Gil Scott Heron (April 1, 1949 - May 27, 2011)

I spent a couple of hours this morning with Tia Elena on South New Braunfels Avenue, running down some ancestors at St. John's Lutheran and Hermann Sons cemeteries. These are enjoyable enough excursions, both in the search for specific gravestones and in the delight of finding names that are now plastered on street signs around the city (this morning yielded Probandt and Walzem). Sometimes, as it turns out, the search is for the absence of a stone: I spent a good bit of solo sleuthing a while back, only to discover that one of the said ancestors was actually reposing in an unmarked grave. The fact that some family members had gone to the trouble of exhuming this great-uncle from a farm outside San Marcos, just to bring him down to his unheralded repose in Tres Leches struck me as quite odd and, knowing my extended family's predilections, somehow unsurprising.

Elaine always makes for good company, what with plenty of good stories and a vibe we seemed to have grooved into ever since she took me in for a few months after a fire in an upstairs apartment destroyed my downstairs apartment on Joliet Street, all while I was away that evening celebrating my 23rd birthday. Lovely "present" to come back to. Today's search was for some Alberts and Nauscheutzes: all found, with background stories filled in as we pulled a few weeds, tossed a few stones, or sat in the shade, backs to a pair of stones, wondering why Carlos Nauschutz dropped the "e" in his name. Upon our quick visit to her parents' plot, I pulled some weeds from around her younger sister Jessie Marie's stone. Jessie Marie died at the age of three, back in 1930, and was referred to as "the little green fairy." I know for a fact that this was a reference to a series of differently-colored fairy books that were popular in my mother's and Elaine's childhood, but it was fun to needle Elaine a bit with the competing fact that "
la fée verte" (the green fairy) is also another name for absinthe, the alcoholic spirit attributed by some to have distinctively psychoactive effects.

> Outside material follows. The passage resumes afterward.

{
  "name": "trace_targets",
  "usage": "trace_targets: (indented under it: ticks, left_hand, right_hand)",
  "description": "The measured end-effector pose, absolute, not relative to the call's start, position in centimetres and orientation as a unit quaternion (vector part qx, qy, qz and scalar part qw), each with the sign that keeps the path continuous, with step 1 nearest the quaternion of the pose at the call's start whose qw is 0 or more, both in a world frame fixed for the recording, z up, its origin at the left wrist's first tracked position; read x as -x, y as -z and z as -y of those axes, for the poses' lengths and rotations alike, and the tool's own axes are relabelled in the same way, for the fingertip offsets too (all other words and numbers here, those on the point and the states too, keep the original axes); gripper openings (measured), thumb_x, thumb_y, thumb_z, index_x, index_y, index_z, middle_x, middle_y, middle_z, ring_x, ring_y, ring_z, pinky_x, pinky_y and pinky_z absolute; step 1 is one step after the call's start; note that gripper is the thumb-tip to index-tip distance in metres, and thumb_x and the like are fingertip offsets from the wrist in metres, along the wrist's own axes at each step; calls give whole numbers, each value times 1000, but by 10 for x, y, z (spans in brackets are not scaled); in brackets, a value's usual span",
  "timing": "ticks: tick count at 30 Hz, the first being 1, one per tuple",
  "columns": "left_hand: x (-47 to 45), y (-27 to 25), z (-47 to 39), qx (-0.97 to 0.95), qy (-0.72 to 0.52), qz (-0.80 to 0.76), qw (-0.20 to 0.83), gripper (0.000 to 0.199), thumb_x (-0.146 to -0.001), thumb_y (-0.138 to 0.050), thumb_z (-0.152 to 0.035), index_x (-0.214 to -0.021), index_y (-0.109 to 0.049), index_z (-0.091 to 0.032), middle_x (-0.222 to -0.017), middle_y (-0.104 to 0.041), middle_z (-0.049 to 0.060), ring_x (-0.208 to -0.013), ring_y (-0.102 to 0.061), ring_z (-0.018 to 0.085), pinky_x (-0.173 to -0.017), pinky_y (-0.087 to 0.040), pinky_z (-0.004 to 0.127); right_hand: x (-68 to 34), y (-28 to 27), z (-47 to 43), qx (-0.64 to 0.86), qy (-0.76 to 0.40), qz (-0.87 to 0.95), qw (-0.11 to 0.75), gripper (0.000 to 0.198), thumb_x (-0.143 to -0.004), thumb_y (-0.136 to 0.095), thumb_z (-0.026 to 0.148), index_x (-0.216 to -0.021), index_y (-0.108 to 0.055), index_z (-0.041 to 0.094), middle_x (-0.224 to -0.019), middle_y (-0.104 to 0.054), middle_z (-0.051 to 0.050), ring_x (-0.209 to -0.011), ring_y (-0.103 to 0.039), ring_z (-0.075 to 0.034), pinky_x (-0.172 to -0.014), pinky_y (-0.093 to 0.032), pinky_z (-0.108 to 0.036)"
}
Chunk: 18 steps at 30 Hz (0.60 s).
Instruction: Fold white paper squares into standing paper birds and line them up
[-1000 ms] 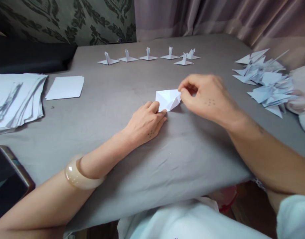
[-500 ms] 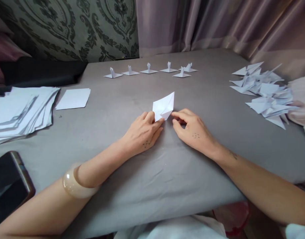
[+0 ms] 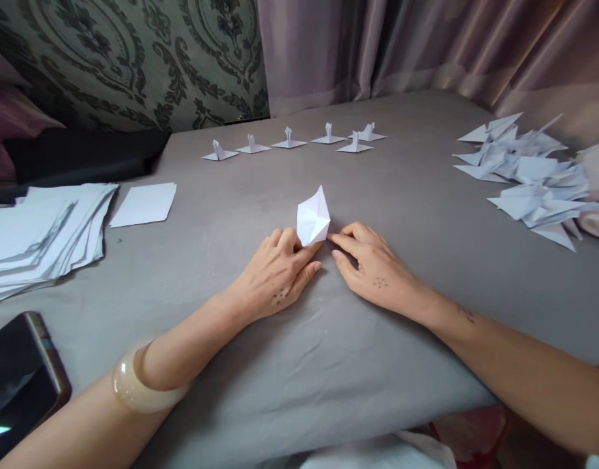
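Note:
A partly folded sheet of white paper (image 3: 314, 217) stands at the middle of the table, its upper flap raised to a point and creases running through it. My left hand (image 3: 278, 270) is at its lower left, fingers curled and index finger pressed along the lower edge, keeping hold of it. Part of that edge is hidden behind the fingers. On the other side, my right hand (image 3: 372, 264) rests with thumb and index finger apart, the index fingertip at the paper's lower right corner.
Several folded paper figures (image 3: 288, 139) stand in a row at the back. More folded pieces (image 3: 534, 176) are heaped at the right. A stack of paper sheets (image 3: 45, 234), small white squares (image 3: 144, 204) and a phone (image 3: 23, 384) lie on the left. Grey cloth (image 3: 221, 215) covers the table.
The paper's upper flap has lifted and opened, its tip now further left. My right hand has shifted slightly left and down, index finger straighter. The camera view has tilted a little.

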State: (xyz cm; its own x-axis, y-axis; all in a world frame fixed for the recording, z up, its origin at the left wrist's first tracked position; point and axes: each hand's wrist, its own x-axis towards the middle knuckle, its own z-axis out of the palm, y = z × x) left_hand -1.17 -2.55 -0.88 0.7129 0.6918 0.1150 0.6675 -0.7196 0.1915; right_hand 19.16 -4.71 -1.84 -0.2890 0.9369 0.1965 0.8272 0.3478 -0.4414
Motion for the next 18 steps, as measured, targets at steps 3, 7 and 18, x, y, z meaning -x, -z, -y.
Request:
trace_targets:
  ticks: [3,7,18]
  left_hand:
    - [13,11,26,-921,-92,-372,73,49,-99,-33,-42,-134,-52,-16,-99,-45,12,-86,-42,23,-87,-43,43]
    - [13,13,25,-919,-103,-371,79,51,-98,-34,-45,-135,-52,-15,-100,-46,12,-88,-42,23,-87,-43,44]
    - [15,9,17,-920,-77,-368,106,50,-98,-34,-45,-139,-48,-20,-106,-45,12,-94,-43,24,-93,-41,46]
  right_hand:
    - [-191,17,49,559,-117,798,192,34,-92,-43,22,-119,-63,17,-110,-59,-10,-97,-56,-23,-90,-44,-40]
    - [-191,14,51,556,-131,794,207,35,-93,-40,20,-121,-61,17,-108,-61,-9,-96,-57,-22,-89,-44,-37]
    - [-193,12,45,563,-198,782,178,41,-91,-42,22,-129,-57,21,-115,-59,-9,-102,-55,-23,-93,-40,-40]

All this by a most roundabout way of saying that, as much as I enjoy Elaine's company and her family stories, they are largely about people with whom I, despite their being family, feel virtually no connection whatsoever. This was not the feeling I had, however, when, after having dropped Elaine off at her house, I heard on KRTU that Gil Scott Heron had died yesterday at the age of 62: the very same GSH whom I had featured in a facebook post just this past Wednesday, his name popping up into my lint brain out of nowhere. As dj Joan Carroll spun two GSH tunes (both featured below), I was filled with a deep sadness and a familial sense of loss.

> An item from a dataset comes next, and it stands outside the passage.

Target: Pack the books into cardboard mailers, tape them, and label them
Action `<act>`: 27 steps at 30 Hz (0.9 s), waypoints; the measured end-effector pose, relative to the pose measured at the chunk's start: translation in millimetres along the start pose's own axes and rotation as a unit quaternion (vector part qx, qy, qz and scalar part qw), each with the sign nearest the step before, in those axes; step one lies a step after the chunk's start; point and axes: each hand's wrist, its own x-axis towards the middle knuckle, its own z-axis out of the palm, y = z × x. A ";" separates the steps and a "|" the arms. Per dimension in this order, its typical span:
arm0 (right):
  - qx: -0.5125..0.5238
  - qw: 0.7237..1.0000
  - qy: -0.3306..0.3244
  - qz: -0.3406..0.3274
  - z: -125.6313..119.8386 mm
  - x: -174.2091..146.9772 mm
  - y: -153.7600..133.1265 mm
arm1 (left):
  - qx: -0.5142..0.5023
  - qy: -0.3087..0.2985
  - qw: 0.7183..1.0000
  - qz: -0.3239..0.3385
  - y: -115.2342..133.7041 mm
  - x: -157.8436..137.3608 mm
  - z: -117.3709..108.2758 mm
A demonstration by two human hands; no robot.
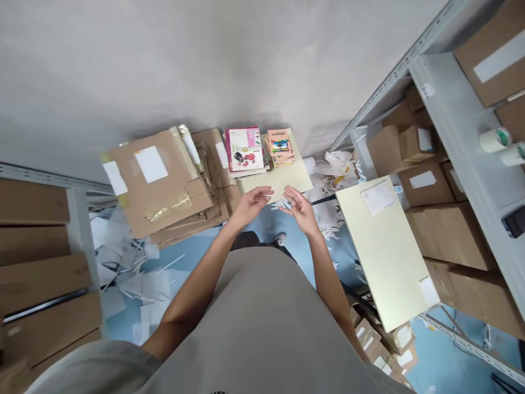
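Orange booklets (280, 145) lie in a small, uneven stack on the far right part of a pale tabletop (294, 178), their long axis running near to far. They are straight ahead of the fingers, on the far side, with a strip of bare tabletop between; the right hand (302, 212) seems slightly the nearer. Its fingers are loosely spread and hold nothing. The left hand (250, 208) is bare too, fingers stretched and close together, pointing in toward the right one, with a gap between the two. Whether either touches the tabletop's near edge, I cannot tell. Just left of the booklets sits a stack of larger books (246, 149), a white-and-pink cover on top, its long axis also near to far. Farther left, flattened cardboard (176, 172) is piled up. To the right, paper scraps (340, 169) lie heaped beyond a second pale board (381, 246), and shelving (447, 93) holds brown cartons (459, 230).
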 end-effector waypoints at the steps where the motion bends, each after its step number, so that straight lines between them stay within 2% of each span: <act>1: 0.004 1.000 -0.014 0.016 19.2 8.0 4.5 | 0.001 0.010 1.000 0.002 -0.7 -3.7 -15.8; 4: 0.006 0.996 -0.046 0.079 79.6 30.5 28.4 | -0.003 0.038 0.999 0.010 -6.9 -14.8 -65.9; 6: 0.000 0.990 -0.051 0.132 120.6 43.4 54.4 | -0.009 0.052 0.999 0.010 -12.9 -23.0 -102.2; 9: -0.003 0.977 -0.011 0.215 179.1 58.2 102.3 | -0.018 0.071 0.997 -0.008 -22.6 -37.0 -161.7; 12: 0.019 0.952 0.048 0.301 225.0 66.0 144.8 | -0.021 0.109 0.993 -0.031 -31.6 -50.9 -225.0; 15: 0.052 0.936 0.080 0.338 250.8 67.2 168.2 | -0.019 0.153 0.987 -0.053 -39.5 -61.4 -285.0; 18: 0.059 0.940 0.120 0.314 262.1 64.1 175.2 | -0.020 0.184 0.981 -0.061 -44.6 -66.7 -333.8; 20: 0.051 0.943 0.146 0.294 268.3 60.7 175.4 | -0.022 0.196 0.978 -0.061 -46.1 -67.6 -357.2; 23: 0.060 0.948 0.170 0.262 281.2 55.2 172.1 | -0.025 0.203 0.977 -0.056 -45.7 -66.5 -377.7; 27: 0.103 0.956 0.176 0.212 302.8 51.0 159.3 | -0.026 0.197 0.979 -0.052 -43.2 -65.9 -384.4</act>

I'm fairly sure I was introduced to GSH during my senior year at Harvard, when I spent a fair number of evenings over at Craig and Phil's room, both of whom amply expanded my musical chops via a veritable musical appreciation course the likes of which I've only seen one other time, with friend Steph, as we (Steph and I) trolled the discs of Nick Drake, the Waterboys, Dylan's "Blood on the Tracks," Al Stewart, and, of course, the mighty Van Morrison in his post-"Brown-eyed Girl" incarnations. While I had grown up faced by walls filled with a couple of thousand albums in my mother's record collection, C&P brought forth an avalanche of music that had never made it up on the childhood walls. This was the jazz course: Miles, Chick, RTF, Di Meola, Hancock, Billy Cobham, The Mahavishnu Orchestra, my first forays into the Dead, and plenty of Steely Dan to boot. As I say, I'm pretty sure that the top floor of Lowell House was where I first encountered Gil Scott-Heron.


GSH was an interesting anomaly: highly political discourse wrapped in a decidedly crooner-esque voice: a crazy - and very groovy - collision of sounds on the box. When in 1994, I made the fateful decision to sell all of my record collection in preparation for my relocation from New Orleans to Moscow, Idaho - with the delusional inner assurance that I would eventually replace all my records with their corresponding CDs - I'm sure that was the moment GSH went on out of my life, save for the occasional pop-up in recent years while surfing my new record collection, better known as YouTube.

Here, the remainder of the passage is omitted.